_TASK_
Retype verbatim the lines of the listing, from the very first through the line with "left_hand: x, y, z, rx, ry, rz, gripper".

_PROVIDED MATERIAL_
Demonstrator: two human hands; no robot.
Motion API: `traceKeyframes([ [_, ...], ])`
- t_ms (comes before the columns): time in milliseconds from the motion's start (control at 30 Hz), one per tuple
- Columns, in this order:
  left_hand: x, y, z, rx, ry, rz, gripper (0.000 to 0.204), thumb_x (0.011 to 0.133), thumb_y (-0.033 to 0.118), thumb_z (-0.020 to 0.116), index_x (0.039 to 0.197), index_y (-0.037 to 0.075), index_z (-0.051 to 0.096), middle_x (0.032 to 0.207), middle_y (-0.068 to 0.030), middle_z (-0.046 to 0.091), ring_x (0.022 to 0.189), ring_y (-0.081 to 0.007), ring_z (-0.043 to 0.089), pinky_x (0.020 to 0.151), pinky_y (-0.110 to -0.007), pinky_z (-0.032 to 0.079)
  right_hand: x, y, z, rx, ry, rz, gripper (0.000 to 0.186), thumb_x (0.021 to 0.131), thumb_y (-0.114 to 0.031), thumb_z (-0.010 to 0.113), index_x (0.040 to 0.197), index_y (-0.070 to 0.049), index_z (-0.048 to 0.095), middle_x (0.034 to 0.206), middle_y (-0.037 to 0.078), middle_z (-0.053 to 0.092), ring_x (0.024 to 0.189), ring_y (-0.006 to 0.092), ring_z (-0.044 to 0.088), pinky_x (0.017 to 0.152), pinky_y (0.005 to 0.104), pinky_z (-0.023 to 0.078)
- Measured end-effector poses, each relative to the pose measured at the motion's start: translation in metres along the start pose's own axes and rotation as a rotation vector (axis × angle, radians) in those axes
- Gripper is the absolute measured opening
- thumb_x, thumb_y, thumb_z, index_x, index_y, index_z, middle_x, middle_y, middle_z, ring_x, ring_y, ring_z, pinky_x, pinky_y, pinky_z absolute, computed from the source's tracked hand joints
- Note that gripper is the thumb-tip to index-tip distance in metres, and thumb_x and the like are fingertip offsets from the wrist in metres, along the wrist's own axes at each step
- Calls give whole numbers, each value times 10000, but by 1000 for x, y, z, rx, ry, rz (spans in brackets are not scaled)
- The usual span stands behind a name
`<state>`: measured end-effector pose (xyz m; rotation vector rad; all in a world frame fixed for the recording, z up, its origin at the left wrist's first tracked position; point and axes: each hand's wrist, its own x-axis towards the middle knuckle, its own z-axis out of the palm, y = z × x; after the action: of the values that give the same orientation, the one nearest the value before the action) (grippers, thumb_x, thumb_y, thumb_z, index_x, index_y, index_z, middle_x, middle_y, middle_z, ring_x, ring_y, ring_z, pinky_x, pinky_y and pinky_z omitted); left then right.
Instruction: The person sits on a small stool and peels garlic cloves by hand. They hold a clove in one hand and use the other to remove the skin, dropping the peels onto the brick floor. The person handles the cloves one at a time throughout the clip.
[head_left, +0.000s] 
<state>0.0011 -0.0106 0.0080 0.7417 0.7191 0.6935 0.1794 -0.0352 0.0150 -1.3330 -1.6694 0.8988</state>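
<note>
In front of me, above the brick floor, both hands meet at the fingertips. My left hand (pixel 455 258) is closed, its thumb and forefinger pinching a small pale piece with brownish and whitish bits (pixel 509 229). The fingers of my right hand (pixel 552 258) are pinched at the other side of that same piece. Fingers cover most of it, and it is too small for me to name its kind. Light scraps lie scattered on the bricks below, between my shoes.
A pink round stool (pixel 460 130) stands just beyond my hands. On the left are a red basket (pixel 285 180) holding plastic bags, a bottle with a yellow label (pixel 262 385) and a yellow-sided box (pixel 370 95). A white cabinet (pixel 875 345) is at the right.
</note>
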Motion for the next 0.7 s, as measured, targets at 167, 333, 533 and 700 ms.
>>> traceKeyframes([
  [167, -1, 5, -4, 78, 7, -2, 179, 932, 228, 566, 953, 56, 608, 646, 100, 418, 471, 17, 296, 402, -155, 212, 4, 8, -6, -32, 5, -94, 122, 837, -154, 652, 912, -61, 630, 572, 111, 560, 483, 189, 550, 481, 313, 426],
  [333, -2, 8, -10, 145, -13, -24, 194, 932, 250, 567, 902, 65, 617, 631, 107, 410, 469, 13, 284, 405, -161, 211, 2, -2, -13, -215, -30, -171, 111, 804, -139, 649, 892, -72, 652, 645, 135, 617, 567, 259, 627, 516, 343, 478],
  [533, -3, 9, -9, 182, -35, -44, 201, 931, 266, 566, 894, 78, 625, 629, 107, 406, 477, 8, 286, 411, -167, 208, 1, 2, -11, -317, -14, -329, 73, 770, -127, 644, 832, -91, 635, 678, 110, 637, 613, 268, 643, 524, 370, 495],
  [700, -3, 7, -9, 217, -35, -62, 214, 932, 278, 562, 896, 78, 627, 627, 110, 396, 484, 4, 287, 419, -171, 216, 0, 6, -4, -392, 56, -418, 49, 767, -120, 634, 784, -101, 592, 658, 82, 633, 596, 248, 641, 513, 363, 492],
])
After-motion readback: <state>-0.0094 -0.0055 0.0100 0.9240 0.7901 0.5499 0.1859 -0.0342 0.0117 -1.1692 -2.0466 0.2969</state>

_OUTPUT BELOW_
Demonstrator: two human hands; no robot.
Motion API: `traceKeyframes([ [_, ...], ])`
- t_ms (comes before the columns): time in milliseconds from the motion's start (control at 30 Hz), one per tuple
- Columns, in this order:
  left_hand: x, y, z, rx, ry, rz, gripper (0.000 to 0.204), thumb_x (0.011 to 0.133), thumb_y (-0.033 to 0.118), thumb_z (-0.020 to 0.116), index_x (0.039 to 0.197), index_y (-0.037 to 0.075), index_z (-0.051 to 0.096), middle_x (0.032 to 0.207), middle_y (-0.068 to 0.030), middle_z (-0.046 to 0.091), ring_x (0.022 to 0.189), ring_y (-0.081 to 0.007), ring_z (-0.043 to 0.089), pinky_x (0.020 to 0.151), pinky_y (-0.110 to -0.007), pinky_z (-0.032 to 0.079)

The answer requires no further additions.